After losing the chairman job, McClendon issued a statement saying the demotion "reflects our determination to uphold strong corporate governance standards." Chesapeake will seek shareholder approval for McClendon's 2011 pay at its annual meeting in June.
So far, Citigroup is the highest-profile company to have its pay package rejected this year. The bank planned to pay CEO Vikram Pandit about $15 million for his work last year, noting that he had returned the company to profitability in 2010 and worked for $1 that year. Shareholders, who watched the stock price plunge 44 percent in 2011 (after adjusting for a reverse stock split) weren't so forgiving.
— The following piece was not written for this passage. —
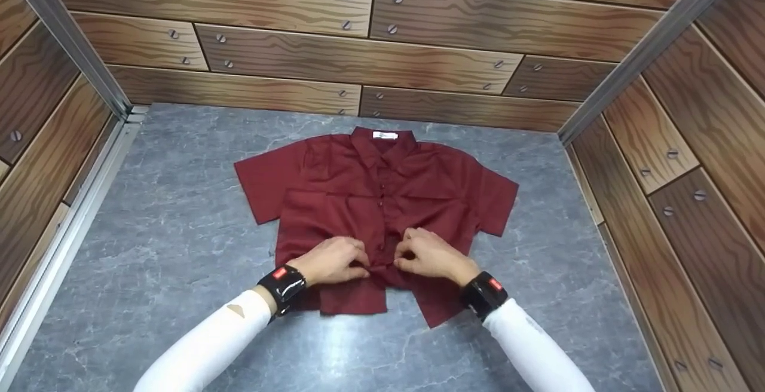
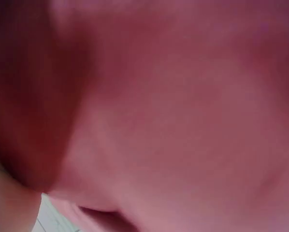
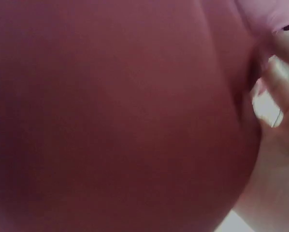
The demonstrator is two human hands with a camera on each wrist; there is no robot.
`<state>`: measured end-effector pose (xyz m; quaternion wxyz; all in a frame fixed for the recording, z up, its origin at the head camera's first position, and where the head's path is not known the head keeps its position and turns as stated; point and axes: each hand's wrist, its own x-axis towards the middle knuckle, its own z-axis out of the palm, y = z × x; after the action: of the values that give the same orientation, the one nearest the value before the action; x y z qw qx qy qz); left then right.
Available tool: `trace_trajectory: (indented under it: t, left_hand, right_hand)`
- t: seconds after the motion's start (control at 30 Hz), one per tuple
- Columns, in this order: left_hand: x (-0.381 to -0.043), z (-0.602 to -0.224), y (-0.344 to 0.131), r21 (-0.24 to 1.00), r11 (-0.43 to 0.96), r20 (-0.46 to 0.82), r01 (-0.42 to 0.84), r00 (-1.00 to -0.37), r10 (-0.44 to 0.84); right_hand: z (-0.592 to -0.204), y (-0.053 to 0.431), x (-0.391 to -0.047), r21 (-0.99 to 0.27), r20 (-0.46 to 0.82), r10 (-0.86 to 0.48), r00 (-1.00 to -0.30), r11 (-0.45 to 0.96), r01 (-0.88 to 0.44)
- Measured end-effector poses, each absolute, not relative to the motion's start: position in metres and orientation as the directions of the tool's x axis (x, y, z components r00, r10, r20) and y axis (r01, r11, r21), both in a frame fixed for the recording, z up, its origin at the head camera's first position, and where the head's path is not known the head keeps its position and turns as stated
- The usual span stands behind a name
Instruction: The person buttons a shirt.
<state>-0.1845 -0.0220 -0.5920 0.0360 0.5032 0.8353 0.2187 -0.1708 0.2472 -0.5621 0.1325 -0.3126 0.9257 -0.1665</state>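
Observation:
A dark red short-sleeved button-up shirt (image 1: 346,213) lies front up, its collar pointing away from me and a white label inside the neck. Left of the button line, my left hand (image 1: 334,259) pinches the lower front with bent fingers. Just across the placket, my right hand (image 1: 435,254) holds the other front panel between thumb and fingers. Below the hands the hem parts into separate flaps. Close red cloth (image 2: 183,121) fills most of the left wrist view, hiding the left fingertips. In the right wrist view, thumb and finger (image 3: 282,87) meet at a fold of the fabric.
The shirt lies on a grey marbled surface (image 1: 179,201). Wood-patterned panels (image 1: 287,51) stand at the back and on both sides, with metal rails (image 1: 645,51) along the corners. Black bands (image 1: 484,294) circle both wrists over white sleeves.

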Motion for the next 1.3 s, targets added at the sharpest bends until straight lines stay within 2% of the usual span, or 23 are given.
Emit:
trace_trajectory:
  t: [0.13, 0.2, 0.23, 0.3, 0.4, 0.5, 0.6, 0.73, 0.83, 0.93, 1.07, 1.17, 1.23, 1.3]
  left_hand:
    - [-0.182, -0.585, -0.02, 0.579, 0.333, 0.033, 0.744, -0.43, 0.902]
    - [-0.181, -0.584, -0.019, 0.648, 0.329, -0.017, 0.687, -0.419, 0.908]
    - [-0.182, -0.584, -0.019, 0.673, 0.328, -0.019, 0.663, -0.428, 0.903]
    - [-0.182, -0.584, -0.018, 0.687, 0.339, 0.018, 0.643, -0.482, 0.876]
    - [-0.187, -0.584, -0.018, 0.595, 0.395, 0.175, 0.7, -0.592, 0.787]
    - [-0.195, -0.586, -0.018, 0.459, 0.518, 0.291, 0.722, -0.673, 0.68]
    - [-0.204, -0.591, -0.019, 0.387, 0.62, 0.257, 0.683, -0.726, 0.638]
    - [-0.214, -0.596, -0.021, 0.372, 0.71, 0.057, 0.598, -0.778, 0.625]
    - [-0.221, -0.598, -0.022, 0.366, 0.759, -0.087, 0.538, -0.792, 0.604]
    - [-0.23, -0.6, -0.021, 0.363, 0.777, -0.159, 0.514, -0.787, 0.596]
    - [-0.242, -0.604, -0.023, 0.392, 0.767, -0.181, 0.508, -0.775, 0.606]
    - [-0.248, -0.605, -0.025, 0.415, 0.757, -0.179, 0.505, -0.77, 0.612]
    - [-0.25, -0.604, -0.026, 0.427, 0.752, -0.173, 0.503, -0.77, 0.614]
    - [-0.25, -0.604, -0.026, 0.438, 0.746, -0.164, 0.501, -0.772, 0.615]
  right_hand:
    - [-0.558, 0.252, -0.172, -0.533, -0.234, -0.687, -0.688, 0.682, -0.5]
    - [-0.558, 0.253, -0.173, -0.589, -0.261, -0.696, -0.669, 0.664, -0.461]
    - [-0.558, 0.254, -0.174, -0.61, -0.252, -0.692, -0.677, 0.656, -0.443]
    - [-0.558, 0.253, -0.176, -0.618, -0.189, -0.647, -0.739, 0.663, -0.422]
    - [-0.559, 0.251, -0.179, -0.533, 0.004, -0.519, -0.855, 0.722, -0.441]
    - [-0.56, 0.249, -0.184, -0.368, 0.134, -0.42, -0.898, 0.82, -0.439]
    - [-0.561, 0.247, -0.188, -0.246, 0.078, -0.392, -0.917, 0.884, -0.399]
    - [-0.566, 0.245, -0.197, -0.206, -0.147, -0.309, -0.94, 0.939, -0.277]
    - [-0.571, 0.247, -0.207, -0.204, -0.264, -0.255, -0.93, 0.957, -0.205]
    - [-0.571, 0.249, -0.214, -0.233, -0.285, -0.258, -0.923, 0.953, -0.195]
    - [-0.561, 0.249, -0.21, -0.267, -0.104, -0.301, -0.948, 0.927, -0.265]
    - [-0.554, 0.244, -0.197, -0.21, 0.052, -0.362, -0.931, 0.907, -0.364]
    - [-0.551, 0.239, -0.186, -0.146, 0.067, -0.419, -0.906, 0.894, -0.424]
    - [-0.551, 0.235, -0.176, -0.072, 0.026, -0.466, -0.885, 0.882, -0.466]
It's usually around January that boards decide how much to pay a CEO for the previous year. Then they inform shareholders and ask for their vote in the spring — usually after the cash portion has already been handed out. For Pandit, that meant he had already received $7 million in salary and cash bonus by the time shareholders voted against his pay.
In a statement, Citi said it took the vote seriously and planned to "carefully consider" the input of major shareholders. It hasn't given more specifics. Richard Parsons, who retired as Citi's chairman after the April annual meeting, as previously planned, said after the vote that the board should have done a better job explaining to shareholders how it determined CEO pay.